Try it
Without the pictures, give the listing below again exactly.
##############################
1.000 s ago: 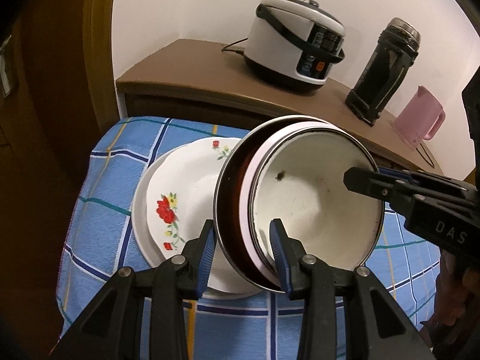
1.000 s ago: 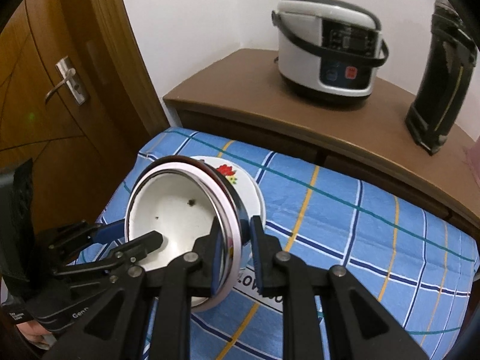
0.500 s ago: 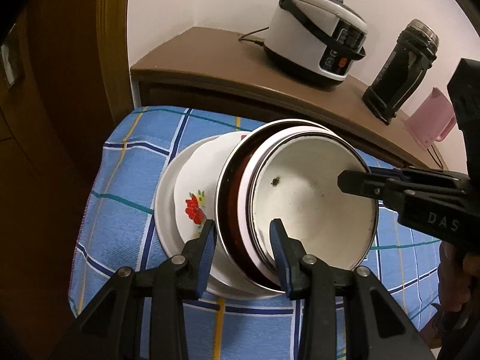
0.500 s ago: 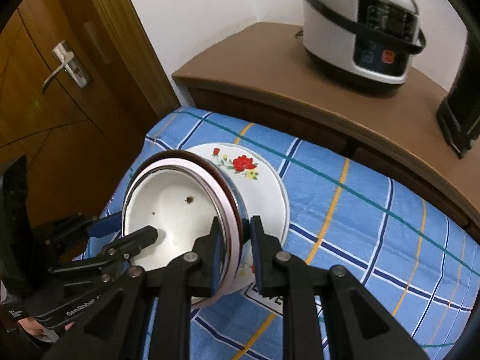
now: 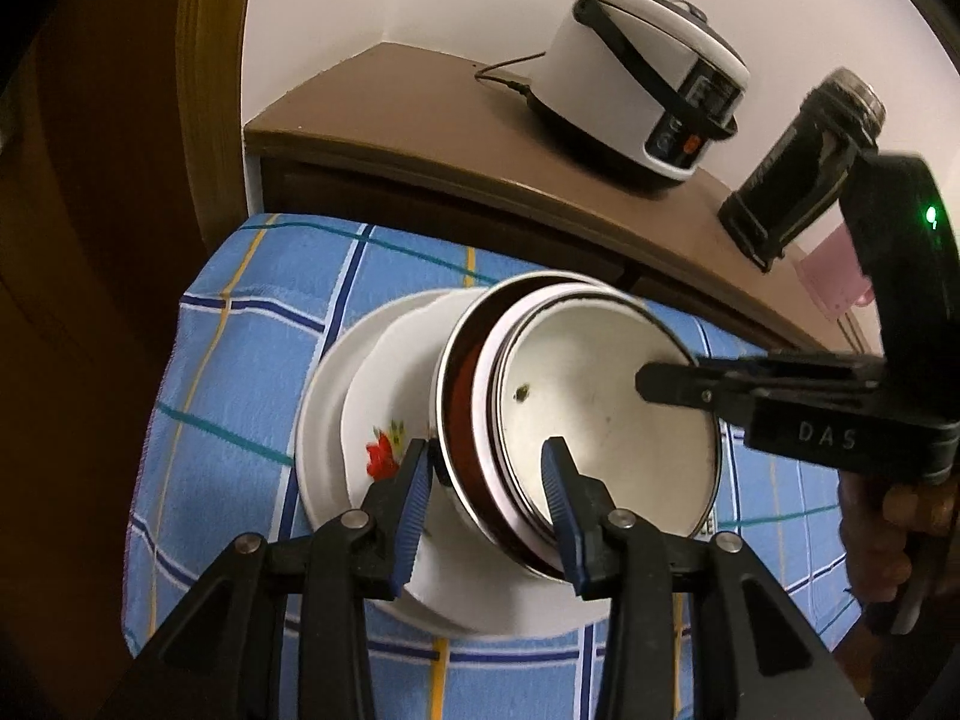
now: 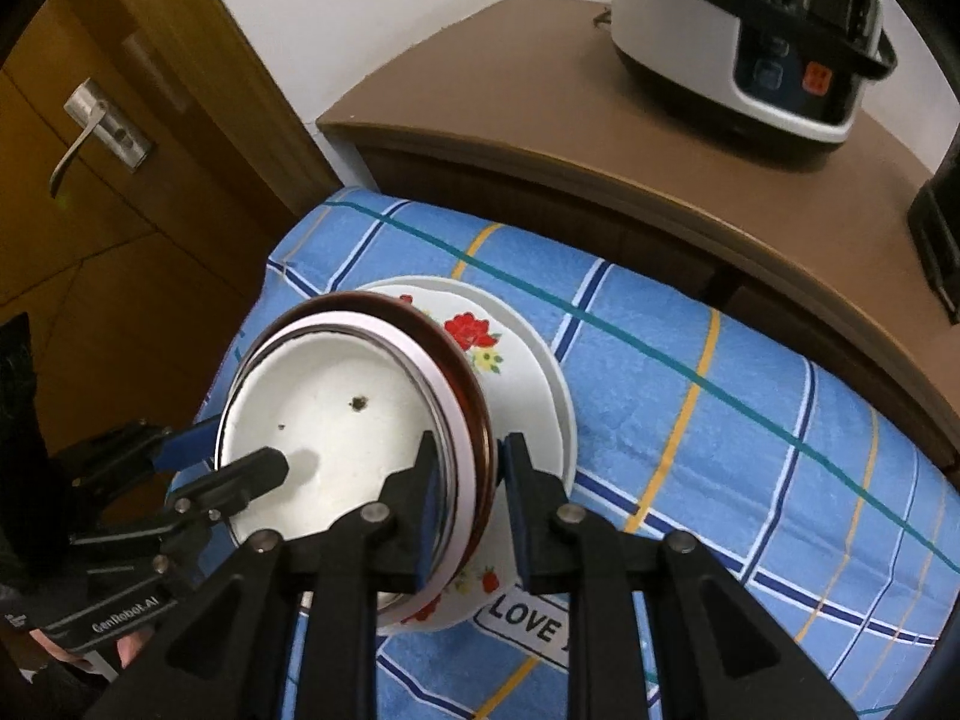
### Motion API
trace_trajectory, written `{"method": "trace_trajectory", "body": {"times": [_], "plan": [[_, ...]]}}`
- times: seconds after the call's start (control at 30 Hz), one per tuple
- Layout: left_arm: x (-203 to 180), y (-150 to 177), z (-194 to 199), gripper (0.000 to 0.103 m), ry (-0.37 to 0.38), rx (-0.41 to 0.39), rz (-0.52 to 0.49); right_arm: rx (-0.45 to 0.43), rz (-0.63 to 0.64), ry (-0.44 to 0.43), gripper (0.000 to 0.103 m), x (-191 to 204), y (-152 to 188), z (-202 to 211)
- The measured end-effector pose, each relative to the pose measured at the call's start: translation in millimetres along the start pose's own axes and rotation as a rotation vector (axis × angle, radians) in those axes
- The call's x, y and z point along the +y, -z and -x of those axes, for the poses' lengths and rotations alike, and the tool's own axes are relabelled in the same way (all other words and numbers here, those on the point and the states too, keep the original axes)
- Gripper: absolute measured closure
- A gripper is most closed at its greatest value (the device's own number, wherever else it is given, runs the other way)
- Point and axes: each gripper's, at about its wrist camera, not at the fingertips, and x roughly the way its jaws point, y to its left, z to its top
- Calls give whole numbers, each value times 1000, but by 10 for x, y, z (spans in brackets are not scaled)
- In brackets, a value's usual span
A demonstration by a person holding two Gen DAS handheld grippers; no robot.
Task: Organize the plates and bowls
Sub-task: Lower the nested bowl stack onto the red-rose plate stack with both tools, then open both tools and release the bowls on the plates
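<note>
A nested stack of bowls (image 5: 600, 420), white enamel inside a pink one and a brown-rimmed one, tilts over white flowered plates (image 5: 360, 396) on a blue checked cloth (image 5: 252, 312). My left gripper (image 5: 489, 480) is shut on the stack's near rim, one pad inside the white bowl and one outside. In the right wrist view the stack of bowls (image 6: 336, 420) covers most of the plates (image 6: 528, 372). My right gripper (image 6: 471, 480) straddles the opposite rim. Its jaws are opening, and the outer pad stands a little off the brown rim.
A brown cabinet (image 5: 420, 102) behind the cloth carries a rice cooker (image 5: 648, 78), a black flask (image 5: 798, 162) and a pink jug (image 5: 828, 276). A wooden door with a lever handle (image 6: 90, 132) stands at the left. A hand (image 5: 888, 540) holds the right gripper.
Both grippers have carried the bowl stack down over the flowered plates, hiding more of them. The right gripper's jaws have widened slightly around the rim.
</note>
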Motion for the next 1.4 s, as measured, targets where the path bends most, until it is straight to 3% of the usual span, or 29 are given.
{"method": "trace_trajectory", "body": {"times": [0.4, 0.63, 0.87, 1.0, 1.1, 1.17, 1.27, 1.37, 1.4], "plan": [[136, 15, -226, 60, 22, 21, 29, 13, 31, -46, 81, 84, -8, -66], [-27, 114, -201, 60, -68, -58, -59, -67, 45, 9, 83, 145, 82, -18], [-92, 142, -129, 59, -127, -117, -110, -124, 25, 5, 80, 107, 137, 79], [-143, 148, -25, 41, -130, -159, -125, -151, 27, 16, 78, 105, 200, 136], [-170, 152, 53, 40, -161, -183, -134, -171, 20, 18, 77, 94, 255, 192], [-199, 174, 124, 40, -185, -204, -140, -211, 23, 41, 73, 98, 328, 297], [-274, 227, 276, 40, -201, -258, -154, -353, 11, 109, 72, 119, 543, 616], [-413, 311, 470, 38, -206, -339, -186, -508, 21, 180, 52, 186, 796, 950], [-468, 340, 535, 33, -207, -361, -197, -576, 22, 212, 42, 213, 926, 1097]]}}
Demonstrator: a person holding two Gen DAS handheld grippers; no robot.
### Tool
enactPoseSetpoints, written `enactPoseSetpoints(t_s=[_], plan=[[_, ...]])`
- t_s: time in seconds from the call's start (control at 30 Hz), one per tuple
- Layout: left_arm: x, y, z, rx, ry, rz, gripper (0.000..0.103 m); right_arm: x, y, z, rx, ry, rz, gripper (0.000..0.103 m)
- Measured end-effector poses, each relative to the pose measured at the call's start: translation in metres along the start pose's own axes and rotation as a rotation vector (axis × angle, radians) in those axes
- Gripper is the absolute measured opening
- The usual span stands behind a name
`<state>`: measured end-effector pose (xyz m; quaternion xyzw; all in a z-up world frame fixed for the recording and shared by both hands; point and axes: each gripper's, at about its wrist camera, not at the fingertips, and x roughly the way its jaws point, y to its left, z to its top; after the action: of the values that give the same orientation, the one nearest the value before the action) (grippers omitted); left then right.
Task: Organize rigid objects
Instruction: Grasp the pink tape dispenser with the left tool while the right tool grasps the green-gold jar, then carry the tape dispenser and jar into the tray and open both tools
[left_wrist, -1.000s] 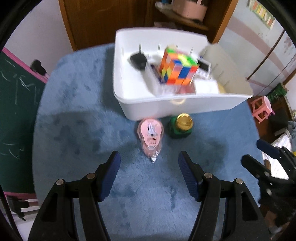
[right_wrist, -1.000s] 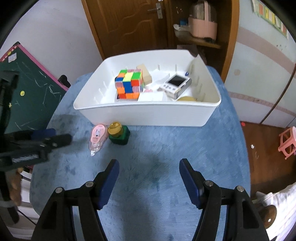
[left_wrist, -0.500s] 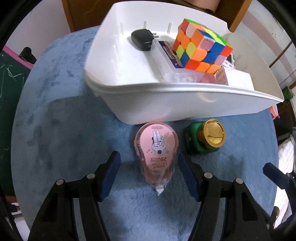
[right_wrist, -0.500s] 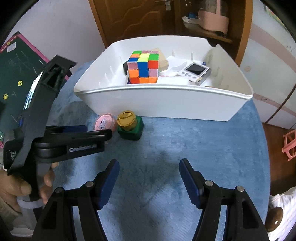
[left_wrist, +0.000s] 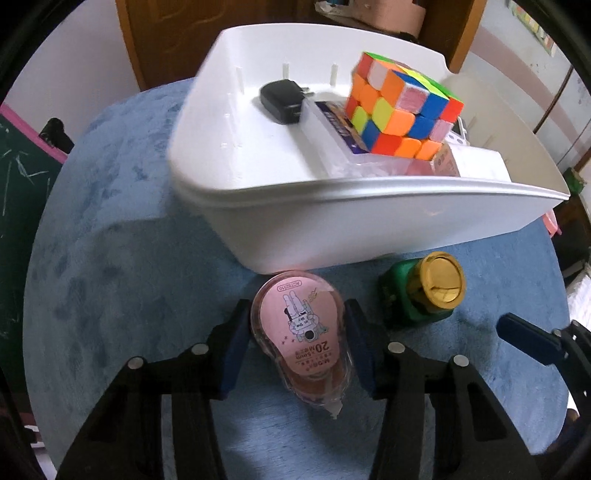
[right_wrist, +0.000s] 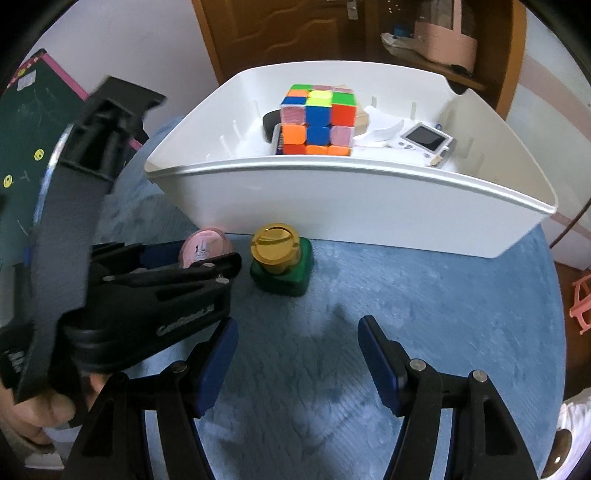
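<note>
Only the left wrist view shows the left gripper (left_wrist: 298, 345) clamped on the pink correction tape dispenser (left_wrist: 303, 341), blue pads pressed to both its sides; in the right wrist view most of the dispenser (right_wrist: 205, 251) hides behind that gripper (right_wrist: 207, 260). The dispenser is a clear teardrop shell with a pink label printed with a cartoon and "20", its white tip pointing away from the white bin (left_wrist: 369, 225), and it lies on the blue counter (left_wrist: 129, 280) just in front of the bin's near wall. The right wrist view alone shows the right gripper (right_wrist: 298, 363) with fingers spread apart, holding nothing, well in front of the bin.
</note>
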<state>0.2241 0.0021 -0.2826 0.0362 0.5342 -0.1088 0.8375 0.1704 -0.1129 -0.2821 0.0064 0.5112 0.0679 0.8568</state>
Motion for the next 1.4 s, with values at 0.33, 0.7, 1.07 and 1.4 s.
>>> enactPoseSetpoints(t_s=[0.33,0.7,1.07,1.4], plan=[[-0.022,0.036,-0.007,-0.066,-0.014,-0.017,0.053,0.027,0.019,0.011,-0.051,-0.032,-0.05,0.068],[-0.047,0.032,-0.005,-0.081,-0.048,-0.04,0.053,0.045,0.021,0.021,-0.035,-0.037,-0.087,0.043],[-0.086,0.029,0.021,-0.065,-0.064,-0.022,0.053,-0.013,0.001,0.016,0.027,-0.07,0.004,0.042],[-0.14,0.013,0.075,-0.004,-0.147,0.006,0.053,-0.101,-0.028,0.061,0.046,-0.229,-0.004,0.042]])
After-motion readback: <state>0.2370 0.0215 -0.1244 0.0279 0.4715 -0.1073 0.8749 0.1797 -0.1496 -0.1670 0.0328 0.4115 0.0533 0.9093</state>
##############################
Reply
1.000 s ago: 
1.000 s ago: 
0.500 s ago: 
0.500 s ago: 
now: 
now: 
### Motion API
trace_trajectory, written `{"method": "trace_trajectory", "body": {"times": [_], "plan": [[_, ...]]}}`
- times: seconds after the call's start (control at 30 Hz), one per tuple
- Layout: left_arm: x (-203 to 180), y (-150 to 177), z (-194 to 199), gripper (0.000 to 0.103 m), ry (-0.37 to 0.38), rx (-0.41 to 0.39), rz (-0.52 to 0.49); right_arm: rx (-0.45 to 0.43), rz (-0.63 to 0.64), ry (-0.44 to 0.43), gripper (0.000 to 0.103 m), x (-191 to 204), y (-152 to 188), z (-202 to 211)
- The measured end-effector pose, each relative to the pose measured at the call's start: translation in millimetres along the start pose's own axes and rotation as a rotation vector (axis × angle, radians) in those axes
- The call's x, y and z point along the +y, -z and -x of those axes, for the poses' lengths and rotations alike, and the tool's own axes are relabelled in the same way (all other words and numbers here, those on the point and the states too, keep the original axes)
- Gripper: absolute measured closure
- A gripper is most closed at its greatest value (the device's own number, wherever else it is given, runs the other way)
- Point and axes: each gripper's, at about its wrist camera, not at the fingertips, and x roughly the way its jaws point, y to its left, z to its top
- Calls give whole numbers, each value times 1000, but by 10 for x, y, z (spans in brackets are not scaled)
- In brackets, a value's usual span
A demonstration by a person holding two Gen DAS handheld grippers; no robot.
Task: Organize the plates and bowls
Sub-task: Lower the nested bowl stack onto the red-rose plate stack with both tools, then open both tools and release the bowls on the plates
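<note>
A nested stack of bowls (image 5: 600, 420), white enamel inside a pink one and a brown-rimmed one, tilts over white flowered plates (image 5: 360, 396) on a blue checked cloth (image 5: 252, 312). My left gripper (image 5: 489, 480) is shut on the stack's near rim, one pad inside the white bowl and one outside. In the right wrist view the stack of bowls (image 6: 336, 420) covers most of the plates (image 6: 528, 372). My right gripper (image 6: 471, 480) straddles the opposite rim. Its jaws are opening, and the outer pad stands a little off the brown rim.
A brown cabinet (image 5: 420, 102) behind the cloth carries a rice cooker (image 5: 648, 78), a black flask (image 5: 798, 162) and a pink jug (image 5: 828, 276). A wooden door with a lever handle (image 6: 90, 132) stands at the left. A hand (image 5: 888, 540) holds the right gripper.
Both grippers have carried the bowl stack down over the flowered plates, hiding more of them. The right gripper's jaws have widened slightly around the rim.
</note>
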Motion for the next 1.4 s, as measured, targets where the path bends most, until it is straight to 3% of the usual span, or 29 are given.
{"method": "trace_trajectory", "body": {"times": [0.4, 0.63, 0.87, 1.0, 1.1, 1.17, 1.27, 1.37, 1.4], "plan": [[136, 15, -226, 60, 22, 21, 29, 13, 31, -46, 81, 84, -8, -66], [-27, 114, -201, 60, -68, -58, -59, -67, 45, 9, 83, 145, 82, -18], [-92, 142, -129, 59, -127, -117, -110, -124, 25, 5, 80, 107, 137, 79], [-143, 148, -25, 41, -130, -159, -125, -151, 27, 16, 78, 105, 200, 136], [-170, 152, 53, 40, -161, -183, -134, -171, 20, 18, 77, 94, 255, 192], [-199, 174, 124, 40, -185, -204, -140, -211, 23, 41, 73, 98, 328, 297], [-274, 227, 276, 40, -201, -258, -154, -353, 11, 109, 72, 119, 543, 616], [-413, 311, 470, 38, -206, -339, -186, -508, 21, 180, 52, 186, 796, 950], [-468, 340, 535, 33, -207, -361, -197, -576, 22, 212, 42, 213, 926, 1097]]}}
Demonstrator: a person holding two Gen DAS handheld grippers; no robot.
### Tool
enactPoseSetpoints, written `enactPoseSetpoints(t_s=[_], plan=[[_, ...]])`
- t_s: time in seconds from the call's start (control at 30 Hz), one per tuple
- Layout: left_arm: x, y, z, rx, ry, rz, gripper (0.000..0.103 m); right_arm: x, y, z, rx, ry, rz, gripper (0.000..0.103 m)
- Measured end-effector poses, each relative to the pose measured at the call's start: translation in metres along the start pose's own axes and rotation as a rotation vector (axis × angle, radians) in those axes
- Gripper is the absolute measured opening
- The usual span stands behind a name
`<state>`: measured end-effector pose (xyz m; quaternion xyzw; all in a z-up world frame fixed for the recording and shared by both hands; point and axes: each gripper's, at about its wrist camera, not at the fingertips, and x roughly the way its jaws point, y to its left, z to its top; after the action: of the values that give the same orientation, the one nearest the value before the action) (grippers omitted); left then right.
Task: Organize rigid objects
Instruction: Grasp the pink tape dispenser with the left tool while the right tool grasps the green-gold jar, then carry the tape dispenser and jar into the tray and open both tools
[left_wrist, -1.000s] 
[right_wrist, -1.000s] 
[left_wrist, -0.500s] 
[right_wrist, -0.500s] 
[left_wrist, +0.000s] 
[right_wrist, +0.000s] 
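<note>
Only the left wrist view shows the left gripper (left_wrist: 298, 345) clamped on the pink correction tape dispenser (left_wrist: 303, 341), blue pads pressed to both its sides; in the right wrist view most of the dispenser (right_wrist: 205, 251) hides behind that gripper (right_wrist: 207, 260). The dispenser is a clear teardrop shell with a pink label printed with a cartoon and "20", its white tip pointing away from the white bin (left_wrist: 369, 225), and it lies on the blue counter (left_wrist: 129, 280) just in front of the bin's near wall. The right wrist view alone shows the right gripper (right_wrist: 298, 363) with fingers spread apart, holding nothing, well in front of the bin.
</note>
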<state>0.2241 0.0021 -0.2826 0.0362 0.5342 -0.1088 0.8375 0.1704 -0.1129 -0.2821 0.0064 0.5112 0.0679 0.8568</state>
Motion for the next 1.4 s, with values at 0.33, 0.7, 1.07 and 1.4 s.
>>> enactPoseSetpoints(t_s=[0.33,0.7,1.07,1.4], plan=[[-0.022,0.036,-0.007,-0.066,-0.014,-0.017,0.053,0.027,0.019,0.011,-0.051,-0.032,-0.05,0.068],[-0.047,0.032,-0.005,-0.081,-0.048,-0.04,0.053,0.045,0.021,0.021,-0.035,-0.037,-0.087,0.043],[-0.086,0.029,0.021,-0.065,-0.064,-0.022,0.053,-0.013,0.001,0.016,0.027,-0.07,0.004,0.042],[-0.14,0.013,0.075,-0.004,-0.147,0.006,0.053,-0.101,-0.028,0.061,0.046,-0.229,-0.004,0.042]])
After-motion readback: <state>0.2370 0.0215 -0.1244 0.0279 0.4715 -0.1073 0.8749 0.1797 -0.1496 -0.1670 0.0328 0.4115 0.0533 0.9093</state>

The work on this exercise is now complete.